> **What is required**:
Using the records that appear below, write out exactly the lines from the one with "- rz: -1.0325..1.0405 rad" through the one with "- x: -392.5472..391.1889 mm", keeping both end lines.

Listed records section start

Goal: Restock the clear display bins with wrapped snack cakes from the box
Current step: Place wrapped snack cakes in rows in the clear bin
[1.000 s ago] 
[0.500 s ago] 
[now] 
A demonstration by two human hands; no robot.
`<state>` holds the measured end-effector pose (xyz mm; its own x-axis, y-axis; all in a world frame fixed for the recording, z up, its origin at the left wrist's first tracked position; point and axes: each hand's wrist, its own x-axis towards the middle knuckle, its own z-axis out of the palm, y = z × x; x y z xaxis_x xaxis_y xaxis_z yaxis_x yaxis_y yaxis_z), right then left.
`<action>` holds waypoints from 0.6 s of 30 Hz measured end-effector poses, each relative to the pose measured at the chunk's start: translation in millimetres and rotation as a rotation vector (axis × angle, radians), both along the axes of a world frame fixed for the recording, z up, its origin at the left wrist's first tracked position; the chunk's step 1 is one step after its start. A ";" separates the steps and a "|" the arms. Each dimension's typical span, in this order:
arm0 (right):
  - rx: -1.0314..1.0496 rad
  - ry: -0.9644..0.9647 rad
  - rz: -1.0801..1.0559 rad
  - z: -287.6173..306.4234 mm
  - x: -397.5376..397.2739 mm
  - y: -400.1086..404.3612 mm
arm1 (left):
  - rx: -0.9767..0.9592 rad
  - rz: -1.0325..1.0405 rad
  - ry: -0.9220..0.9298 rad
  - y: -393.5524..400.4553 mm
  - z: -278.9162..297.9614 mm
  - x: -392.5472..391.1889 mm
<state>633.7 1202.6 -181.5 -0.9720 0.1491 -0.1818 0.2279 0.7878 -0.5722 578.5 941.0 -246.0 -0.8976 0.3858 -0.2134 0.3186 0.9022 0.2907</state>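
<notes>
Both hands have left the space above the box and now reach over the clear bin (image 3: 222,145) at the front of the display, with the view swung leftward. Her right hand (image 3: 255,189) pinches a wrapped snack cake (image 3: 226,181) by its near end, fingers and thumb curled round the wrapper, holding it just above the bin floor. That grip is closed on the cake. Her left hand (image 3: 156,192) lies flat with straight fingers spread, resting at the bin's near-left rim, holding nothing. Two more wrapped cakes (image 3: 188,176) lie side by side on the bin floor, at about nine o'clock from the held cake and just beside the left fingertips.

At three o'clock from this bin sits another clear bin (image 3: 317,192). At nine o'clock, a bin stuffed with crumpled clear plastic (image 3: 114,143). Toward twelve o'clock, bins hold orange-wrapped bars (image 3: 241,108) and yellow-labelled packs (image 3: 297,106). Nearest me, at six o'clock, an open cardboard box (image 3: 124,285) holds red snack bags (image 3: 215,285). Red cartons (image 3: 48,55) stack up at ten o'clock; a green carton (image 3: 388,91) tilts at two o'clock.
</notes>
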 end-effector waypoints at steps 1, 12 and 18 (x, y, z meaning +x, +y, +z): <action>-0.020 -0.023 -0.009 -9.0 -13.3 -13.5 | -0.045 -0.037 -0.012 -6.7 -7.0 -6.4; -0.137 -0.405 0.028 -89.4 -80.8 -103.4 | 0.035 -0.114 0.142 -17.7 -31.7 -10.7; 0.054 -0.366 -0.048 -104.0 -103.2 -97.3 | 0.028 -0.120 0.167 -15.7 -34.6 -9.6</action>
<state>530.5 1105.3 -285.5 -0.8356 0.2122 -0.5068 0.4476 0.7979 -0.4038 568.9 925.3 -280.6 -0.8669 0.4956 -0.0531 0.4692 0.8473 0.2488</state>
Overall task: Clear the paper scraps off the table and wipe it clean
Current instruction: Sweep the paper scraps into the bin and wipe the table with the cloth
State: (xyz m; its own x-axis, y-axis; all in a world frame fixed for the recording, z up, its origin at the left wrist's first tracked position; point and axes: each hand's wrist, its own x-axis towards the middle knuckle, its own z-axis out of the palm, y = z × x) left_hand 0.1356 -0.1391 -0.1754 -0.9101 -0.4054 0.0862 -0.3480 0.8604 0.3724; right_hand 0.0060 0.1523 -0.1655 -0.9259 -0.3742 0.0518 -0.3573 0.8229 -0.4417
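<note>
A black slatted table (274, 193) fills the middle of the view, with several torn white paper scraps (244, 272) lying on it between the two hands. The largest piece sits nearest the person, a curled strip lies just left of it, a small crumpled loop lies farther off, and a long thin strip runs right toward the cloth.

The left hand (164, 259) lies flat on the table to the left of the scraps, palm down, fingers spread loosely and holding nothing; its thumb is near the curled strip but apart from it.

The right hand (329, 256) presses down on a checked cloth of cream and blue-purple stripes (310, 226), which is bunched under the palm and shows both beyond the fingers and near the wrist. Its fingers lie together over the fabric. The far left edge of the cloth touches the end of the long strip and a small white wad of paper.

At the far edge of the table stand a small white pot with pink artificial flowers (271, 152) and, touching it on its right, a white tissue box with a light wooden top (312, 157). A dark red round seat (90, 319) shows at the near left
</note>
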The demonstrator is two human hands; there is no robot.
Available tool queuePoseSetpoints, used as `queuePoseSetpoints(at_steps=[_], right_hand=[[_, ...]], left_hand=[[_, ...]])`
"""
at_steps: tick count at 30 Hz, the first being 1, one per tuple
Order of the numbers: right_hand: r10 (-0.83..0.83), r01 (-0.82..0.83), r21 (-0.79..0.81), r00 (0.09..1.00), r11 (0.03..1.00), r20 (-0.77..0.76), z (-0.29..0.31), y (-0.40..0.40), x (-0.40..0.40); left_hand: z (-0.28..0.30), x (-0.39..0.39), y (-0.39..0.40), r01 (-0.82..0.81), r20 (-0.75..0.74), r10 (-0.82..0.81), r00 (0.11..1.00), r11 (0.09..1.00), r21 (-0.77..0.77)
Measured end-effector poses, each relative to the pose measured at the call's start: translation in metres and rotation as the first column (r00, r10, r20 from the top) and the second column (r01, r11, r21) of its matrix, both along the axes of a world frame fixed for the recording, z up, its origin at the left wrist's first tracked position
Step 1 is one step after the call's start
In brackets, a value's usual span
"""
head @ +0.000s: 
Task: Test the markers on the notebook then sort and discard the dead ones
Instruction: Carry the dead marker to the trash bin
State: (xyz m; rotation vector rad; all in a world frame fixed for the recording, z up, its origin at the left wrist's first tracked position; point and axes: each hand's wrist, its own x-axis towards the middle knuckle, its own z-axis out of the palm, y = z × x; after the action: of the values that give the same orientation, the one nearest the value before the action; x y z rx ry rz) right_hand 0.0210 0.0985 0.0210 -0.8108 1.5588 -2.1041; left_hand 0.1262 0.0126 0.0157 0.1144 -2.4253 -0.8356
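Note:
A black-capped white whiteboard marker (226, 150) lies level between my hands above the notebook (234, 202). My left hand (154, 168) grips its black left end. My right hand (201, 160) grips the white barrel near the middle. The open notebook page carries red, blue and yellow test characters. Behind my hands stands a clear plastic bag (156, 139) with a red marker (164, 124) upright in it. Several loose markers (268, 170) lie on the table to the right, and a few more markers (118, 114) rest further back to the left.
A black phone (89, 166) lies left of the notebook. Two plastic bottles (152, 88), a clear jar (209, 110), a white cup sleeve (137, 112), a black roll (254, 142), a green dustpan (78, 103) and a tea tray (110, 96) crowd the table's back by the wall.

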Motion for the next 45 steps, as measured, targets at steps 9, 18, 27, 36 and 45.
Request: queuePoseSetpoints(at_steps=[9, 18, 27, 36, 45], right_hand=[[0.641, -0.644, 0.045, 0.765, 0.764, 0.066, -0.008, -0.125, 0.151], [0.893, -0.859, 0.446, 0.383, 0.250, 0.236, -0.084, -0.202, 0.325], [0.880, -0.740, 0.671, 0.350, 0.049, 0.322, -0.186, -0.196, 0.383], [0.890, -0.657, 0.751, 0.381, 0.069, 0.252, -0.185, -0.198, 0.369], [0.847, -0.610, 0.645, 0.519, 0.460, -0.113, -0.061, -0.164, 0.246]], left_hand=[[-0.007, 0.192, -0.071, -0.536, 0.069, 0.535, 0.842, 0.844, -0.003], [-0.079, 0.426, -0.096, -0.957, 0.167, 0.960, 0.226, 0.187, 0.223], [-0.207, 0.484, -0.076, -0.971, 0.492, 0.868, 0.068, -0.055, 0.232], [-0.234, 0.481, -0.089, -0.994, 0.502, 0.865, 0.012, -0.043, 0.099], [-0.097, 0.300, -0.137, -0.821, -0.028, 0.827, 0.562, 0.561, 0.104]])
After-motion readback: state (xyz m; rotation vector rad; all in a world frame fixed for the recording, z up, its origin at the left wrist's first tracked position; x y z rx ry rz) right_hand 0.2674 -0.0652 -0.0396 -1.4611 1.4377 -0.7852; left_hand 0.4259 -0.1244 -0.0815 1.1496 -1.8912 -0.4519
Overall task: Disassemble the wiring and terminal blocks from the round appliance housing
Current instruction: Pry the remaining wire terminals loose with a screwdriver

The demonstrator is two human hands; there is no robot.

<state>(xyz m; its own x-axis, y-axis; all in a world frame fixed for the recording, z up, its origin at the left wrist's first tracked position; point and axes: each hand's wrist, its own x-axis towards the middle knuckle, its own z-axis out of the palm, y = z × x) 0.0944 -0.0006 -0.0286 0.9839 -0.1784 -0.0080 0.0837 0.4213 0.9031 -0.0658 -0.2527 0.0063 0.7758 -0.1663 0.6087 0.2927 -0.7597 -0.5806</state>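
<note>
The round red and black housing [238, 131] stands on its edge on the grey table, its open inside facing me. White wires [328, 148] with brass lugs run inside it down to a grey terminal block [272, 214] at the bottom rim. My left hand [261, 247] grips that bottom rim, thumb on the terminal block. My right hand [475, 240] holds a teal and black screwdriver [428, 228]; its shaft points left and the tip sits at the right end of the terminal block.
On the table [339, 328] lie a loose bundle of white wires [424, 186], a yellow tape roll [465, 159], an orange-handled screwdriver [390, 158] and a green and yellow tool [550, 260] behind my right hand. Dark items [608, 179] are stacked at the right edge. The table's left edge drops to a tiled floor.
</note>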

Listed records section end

> **Answer to this exercise**:
  - rz: -1.0325..1.0405 rad
  - ry: -0.9220..0.9298 rad
  - y: -393.5524..400.4553 mm
  - z: -278.9162..297.9614 mm
  - x: -392.5472..391.1889 mm

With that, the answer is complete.